Mentía todos los días. Decía siempre que había pescado cinco, diez, veinticinco peces más

de lo que era realmente.

-¿Dónde ocurrió eso? -preguntó Dan-. No era ninguno de nuestros pescadores.

-Era un francés de Anguille.

-Sí, pero esos franceses nunca cuentan. Es evidente por qué no saben contar. Si algún día

te encuentras uno de sus anzuelos blandos, comprenderás la razón, Harvey -dijo Dan con

profundo desprecio.

-Siempre más y nunca menos,

cada vez que vamos a salar,

-Long Jack gritó a través de la escotilla, y al oírlo la segunda tanda abandonó la mesa

inmediatamente.

La sombra de los mástiles y de los aparejos, con la vela que nunca se plegaba, oscilaba de

un lado para otro en la cubierta, que se movía suavemente impulsada por las olas, a la luz

de la luna. La pila de pescado a popa parecía un chorro de plata líquida. Disko Troop y

Tom Platt se movían entre los barriles de sal. Dan entregó a Harvey una horquilla y lo

condujo hasta el otro extremo de la mesa, donde el tío Salters tamborileaba impaciente con

el mango del cuchillo. A sus pies tenía un barril con agua salada.

-Con la horquilla pasas el pescado a mi padre y a Tom Platt. Ten cuidado de que ése no te

saque un ojo con el cuchillo -dijo Dan, metiéndose en la pila-. Yo pasaré la sal.

Penn y Manuel se encontraban en el depósito, con el pescado hasta las rodillas,

manejando el cuchillo. Long Jack, con un canasto a sus pies y las manos enguantadas, se

encontraba frente al tío Salters, mientras Harvey observaba la horquilla y el barril.

-¡Ahí va! -gritó Manuel, agachándose para recoger un pescado, agarrándolo con un dedo

debajo de una de las agallas y con otro por el ojo.
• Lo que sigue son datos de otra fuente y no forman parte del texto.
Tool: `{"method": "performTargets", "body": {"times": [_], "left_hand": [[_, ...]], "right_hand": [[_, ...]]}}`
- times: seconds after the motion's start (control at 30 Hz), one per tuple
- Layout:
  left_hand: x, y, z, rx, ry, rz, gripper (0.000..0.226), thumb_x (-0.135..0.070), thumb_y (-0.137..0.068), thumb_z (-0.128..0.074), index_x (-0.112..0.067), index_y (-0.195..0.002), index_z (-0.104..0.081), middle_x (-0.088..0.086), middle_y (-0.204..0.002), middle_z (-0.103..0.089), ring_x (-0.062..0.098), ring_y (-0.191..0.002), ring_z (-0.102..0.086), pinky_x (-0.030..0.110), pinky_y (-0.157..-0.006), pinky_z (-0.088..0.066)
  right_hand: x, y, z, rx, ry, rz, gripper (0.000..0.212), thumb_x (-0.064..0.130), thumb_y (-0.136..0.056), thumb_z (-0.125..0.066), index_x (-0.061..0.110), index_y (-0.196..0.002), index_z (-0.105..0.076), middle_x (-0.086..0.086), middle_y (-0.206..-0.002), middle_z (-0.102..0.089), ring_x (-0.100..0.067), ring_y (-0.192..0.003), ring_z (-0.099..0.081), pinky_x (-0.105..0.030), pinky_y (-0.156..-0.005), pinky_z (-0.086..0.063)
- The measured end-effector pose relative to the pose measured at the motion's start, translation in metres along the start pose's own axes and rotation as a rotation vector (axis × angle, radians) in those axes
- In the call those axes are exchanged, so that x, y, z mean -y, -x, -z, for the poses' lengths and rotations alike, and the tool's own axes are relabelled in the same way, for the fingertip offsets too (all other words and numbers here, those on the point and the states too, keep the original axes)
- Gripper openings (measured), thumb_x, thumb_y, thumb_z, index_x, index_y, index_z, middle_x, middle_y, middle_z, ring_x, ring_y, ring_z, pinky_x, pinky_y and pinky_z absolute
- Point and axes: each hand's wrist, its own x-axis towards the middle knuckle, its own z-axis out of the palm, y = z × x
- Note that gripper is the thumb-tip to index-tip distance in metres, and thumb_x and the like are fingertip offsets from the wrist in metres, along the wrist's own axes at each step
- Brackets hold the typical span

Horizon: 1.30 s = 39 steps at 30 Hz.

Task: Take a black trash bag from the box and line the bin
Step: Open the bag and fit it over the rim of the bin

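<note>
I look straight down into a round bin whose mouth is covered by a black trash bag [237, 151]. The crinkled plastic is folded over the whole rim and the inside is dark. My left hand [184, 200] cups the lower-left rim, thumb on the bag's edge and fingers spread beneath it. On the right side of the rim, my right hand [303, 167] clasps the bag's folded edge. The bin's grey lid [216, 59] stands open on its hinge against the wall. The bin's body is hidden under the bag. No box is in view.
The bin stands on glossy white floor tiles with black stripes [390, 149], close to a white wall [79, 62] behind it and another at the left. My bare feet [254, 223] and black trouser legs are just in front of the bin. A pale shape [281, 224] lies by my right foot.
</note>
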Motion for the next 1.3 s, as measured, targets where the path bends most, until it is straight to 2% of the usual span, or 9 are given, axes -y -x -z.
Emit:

Lo colocó en el extremo de la mesa;

brilló la hoja del cuchillo, al hacer un ruido como si desgarrase algo: el pez, abierto de la

cabeza a la cola, cayó a los pies de Long Jack.

-¡Ahí va! -gritó éste, haciendo un movimiento con su mano enguantada.

El hígado del bacalao cayó en el canasto. Otro movimiento y la cabeza y las entrañas del

animal salieron volando; el pescado vacío siguió hasta el tío Salters que resoplaba

estrepitosamente. Se oyó otro ruido como si desgarrara alguna cosa: la espina voló por

encima de las amuras. El pescado, descabezado, limpio y chato, cayó en el barril, haciendo

saltar el agua salada en la boca de Harvey, abierta por el asombro. Después del primer

grito, los hombres permanecieron en silencio. El bacalao se movía a lo largo de la línea

como si estuviera vivo; mucho antes que Harvey hubiera dejado de admirarse de la

habilidad manual desplegada, estaba lleno el barril.